共和国軍を迎え撃つ帝国軍大型ゾイド、レッドホーンは自由に動くことさえできなかった。これに対して小型ゾイドで編成された共和国突撃チームは、瓦礫の山をのりこえて、つぎつぎに敵の陣地を落としていった。
ゴドスが敵を発見し、カノントータスが突撃砲を浴びせ、ガイサックが逃げる敵兵をなぎたおした。
「目標は、ゼネバス皇帝のたてこもる王宮だぞ」
部隊の先頭を行くエリクソン大佐は、声をからして部下をはげました。
ついに共和国軍は王宮にたどりついた。エリクソンの部隊が帝国守備隊の反撃を掻い潜るようにして、王宮内へ突入した。
続いて、第二、第三の突撃チームが守備隊を突破する。その時、王宮の前に置かれていたアイアンコングの巨大な銅像が唸りを立てて動き出すと、共和国部隊に襲いかかった。
王宮の戦い
「ブロンズコング」とよばれていたコングの銅像は、王宮が危機に陥った時、自動的に動き出す強力な戦闘ロボットであった。
ブロンズコングは、むらがる共和国部隊を蹴散らしてぐんぐんと前進を続けた。そしてついに司令本部のおかれたウルトラザウルスに襲いかかった。太いコングの腕が万力のようにウルトラの首をしめつける。
「司令官が危ない!」
大あわてでかけつけたゴジュラスMK-Ⅱが至近距離から2連キャノン砲を発射。さしものブロンズコングも胸を貫かれて、どっと大地にたおれた。
辛くも生き残った司令本部に、各部隊から連絡が入った。
「町の中の敵はすべて撃破しました」
ヘリックは無言で頷いた。残る敵部隊は、王宮に立てこもる親衛隊だけであった。
ブロンズコングの出現で共和国司令部が危機に陥っていたころ、王宮内のエリクソン大佐も苦しい戦いを強いられていた。
迷路のように複雑な王宮のひとつひとつの部屋に、手強い帝国親衛隊が待ちかまえていた。その上、厚い壁に阻まれて無線通信が役に立たず、味方部隊との連絡はほとんどとれなかった。
となりの部屋で動いているのが、強力な敵の親衛隊なのか、それともすでに部屋を占領した味方部隊なのかさえわからないのだ。
「これじゃあまるで、おれたちは郵便屋か電報配達だ」
エリクソンの部下が敵の攻撃を避けながら、大声で軽口をたたいた。
「一部屋ずつドアをノックして、『ゼネバスさんはいらっしゃいませんか?』って聞いて歩いてるんだ」
エリクソンの心に焦りが芽生えた。――ゼネバスはどこにいるんだろうか。本当に、今日戦いを終えられるのだろうか?もし皇帝をとり逃がすようなことが起きてしまったら……!
だが、エリクソン大佐の目標、ゼネバス皇帝は、ほんの数十m先の部屋で、年若い飛行パイロットに命令を下していた。

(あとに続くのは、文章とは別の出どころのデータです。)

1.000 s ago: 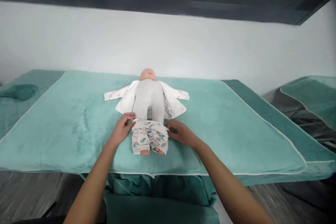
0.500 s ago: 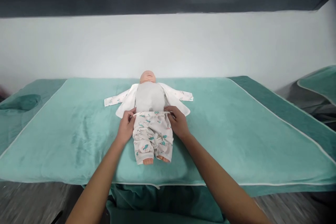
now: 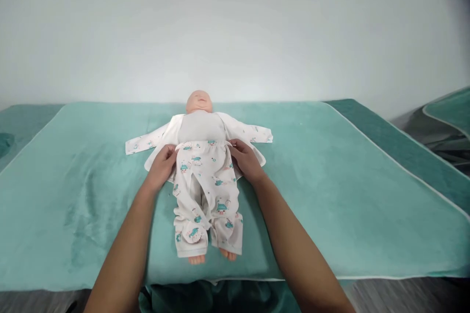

「ダンカン少尉、君の兄上が今も守り続けている北部海岸の基地へ、シュトルヒで荷物を届けてくれ」
「わかりました、皇帝。荷物はどこでしょうか?」
危機に陥っても、ユーモアを忘れぬゼネバスは、不敵な笑いをうかべて片目をつぶった。
「君の目の前に立っている。つまり、この私さ」
エリクソン大佐は、ついに王宮の奥深くにある中庭にたどりついた。
「ゼネバスはどこに消えた?」
不思議がる共和国兵士たち。その時、中庭の地面が轟音と共に持ち上がると、真っ赤な飛行ゾイドが飛び出した。
皇帝ゼネバスの乗るシュトルヒである。
「覚えておくのだ、ダンカン少尉」
ゼネバスはコックピットで静かにつぶやいた。